NERSCPowering Scientific Discovery Since 1974

Sustained System Performance (SSP) Benchmark

William T.C. Kramer, John M. Shalf, and Erich Strohmaier

Formal description of SSP

A formal description of the SSP, including detailed formulae, is now available. This is a portion of the soon-to-be-published Ph.D. dissertation, Kramer, W.T.C., 2008, "PERCU: A Holistic Method for Evaluating High End Computing Systems," Department of Electrical Engineering and Computer Science, University of California, Berkeley.

      

Background

Most plans and reports recently discuss only one of four distinct purposes benchmarks are used. The obvious purpose is selection of a system from among its competitors, something that is the main focus of this paper. This purpose is well discussed in many workshops and reports. The second use of benchmarks is validating the selected system actually works the way expected once it arrives. This purpose may be more important than the first reason. The second purpose is particularly key when systems are specified and selected based on performance projections rather than actual runs on the actual hardware. The third use of benchmarks, seldom mentioned, is to assure the system performs as expected throughout its lifetime [1], (e.g. after upgrades, changes, and regular use.) Finally, benchmarks are used to guide system designs, something covered in detail in a companion paper from Berkeley’s Institute for Performance Studies (BIPS).

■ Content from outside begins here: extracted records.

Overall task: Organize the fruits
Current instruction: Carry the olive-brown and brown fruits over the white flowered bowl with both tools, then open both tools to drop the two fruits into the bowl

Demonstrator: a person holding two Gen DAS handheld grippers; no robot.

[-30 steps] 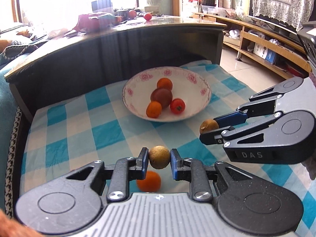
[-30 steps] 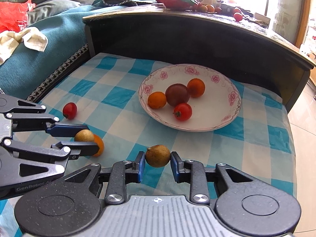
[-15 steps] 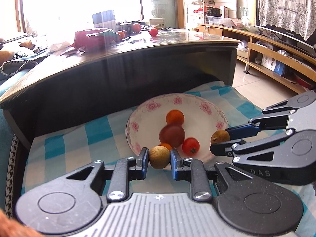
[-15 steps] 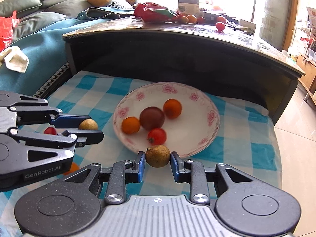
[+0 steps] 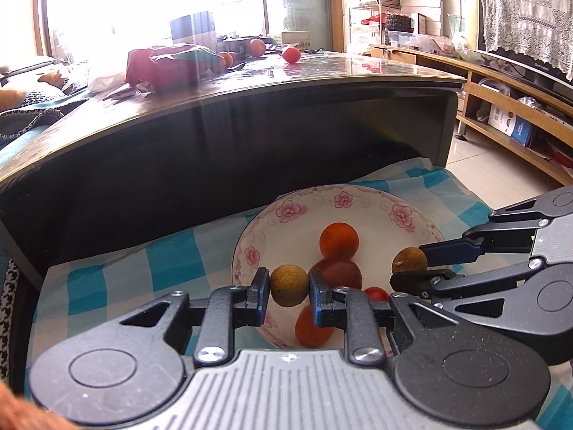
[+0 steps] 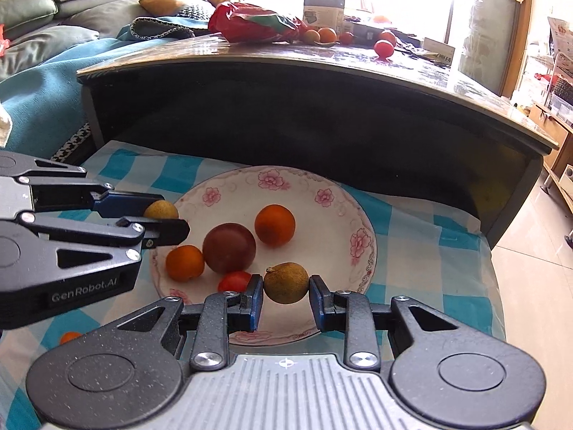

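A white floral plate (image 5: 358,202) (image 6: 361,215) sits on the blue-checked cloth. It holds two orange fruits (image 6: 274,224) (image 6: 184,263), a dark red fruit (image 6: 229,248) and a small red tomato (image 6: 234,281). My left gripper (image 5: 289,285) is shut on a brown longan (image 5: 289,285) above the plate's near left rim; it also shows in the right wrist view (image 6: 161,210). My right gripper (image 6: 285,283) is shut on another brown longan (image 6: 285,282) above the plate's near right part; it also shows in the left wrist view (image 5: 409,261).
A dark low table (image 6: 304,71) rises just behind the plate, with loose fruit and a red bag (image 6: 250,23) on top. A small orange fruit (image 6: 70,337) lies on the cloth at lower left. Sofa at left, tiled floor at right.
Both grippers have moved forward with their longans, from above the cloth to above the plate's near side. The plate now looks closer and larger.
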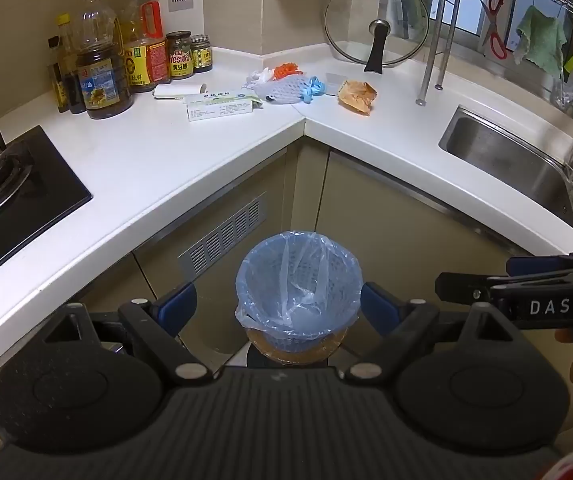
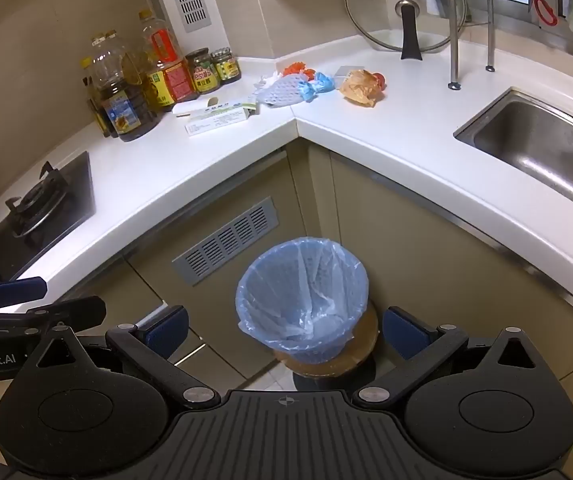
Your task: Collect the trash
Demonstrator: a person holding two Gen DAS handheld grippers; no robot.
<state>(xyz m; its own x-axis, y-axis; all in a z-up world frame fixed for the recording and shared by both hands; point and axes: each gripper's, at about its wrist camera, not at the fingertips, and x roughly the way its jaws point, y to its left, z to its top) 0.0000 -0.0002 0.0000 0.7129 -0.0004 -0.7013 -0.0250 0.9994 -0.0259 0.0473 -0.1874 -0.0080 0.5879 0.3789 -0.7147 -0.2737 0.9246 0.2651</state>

HPC procurements require more sophisticated methods to gauge the effectiveness of the system than the “speeds and feeds” that are typically supplied by hardware vendors or from simple, one dimensional tests. HPC systems are typically presented based on raw hardware characteristics -- the interconnect bandwidth, the peak floating point performance of the processors, the number of processors, the memory bandwidth, etc. The HEC Community is left with the situation that we sometimes have a good idea of how much work a system can produce if everything is perfect, but little idea of what it will do in the real world. Without additional information, the systems may end up being compared based on their peak performance even though they are likely to deliver only a fraction of their peak performance. Selecting a system with benchmarks and tests is akin to a constrained optimization problem. There is serious concern however whether a strict optimization approach goes too far - back to quantitative scoring rather than an informed evaluation. Having worked in both realms, the qualitative approach produces superior results and is much more likely to move to the revolutionary change rather than a slow, evolutionary system improvement. Rigid weighing and scoring of values will be a step backwards in this regard. Using qualitative judgment based on quantitative date works best. Hence any methods investigated have to be on the “fuzzy” side of Operations Research. HEC Systems are too complex for simple assessment. These systems have components based at least in part on commodity technology. Since HEC systems are most often used to run highly parallel, tightly coupled application codes, the interaction of components plays a disproportional role in how well the systems meet expected productivity levels.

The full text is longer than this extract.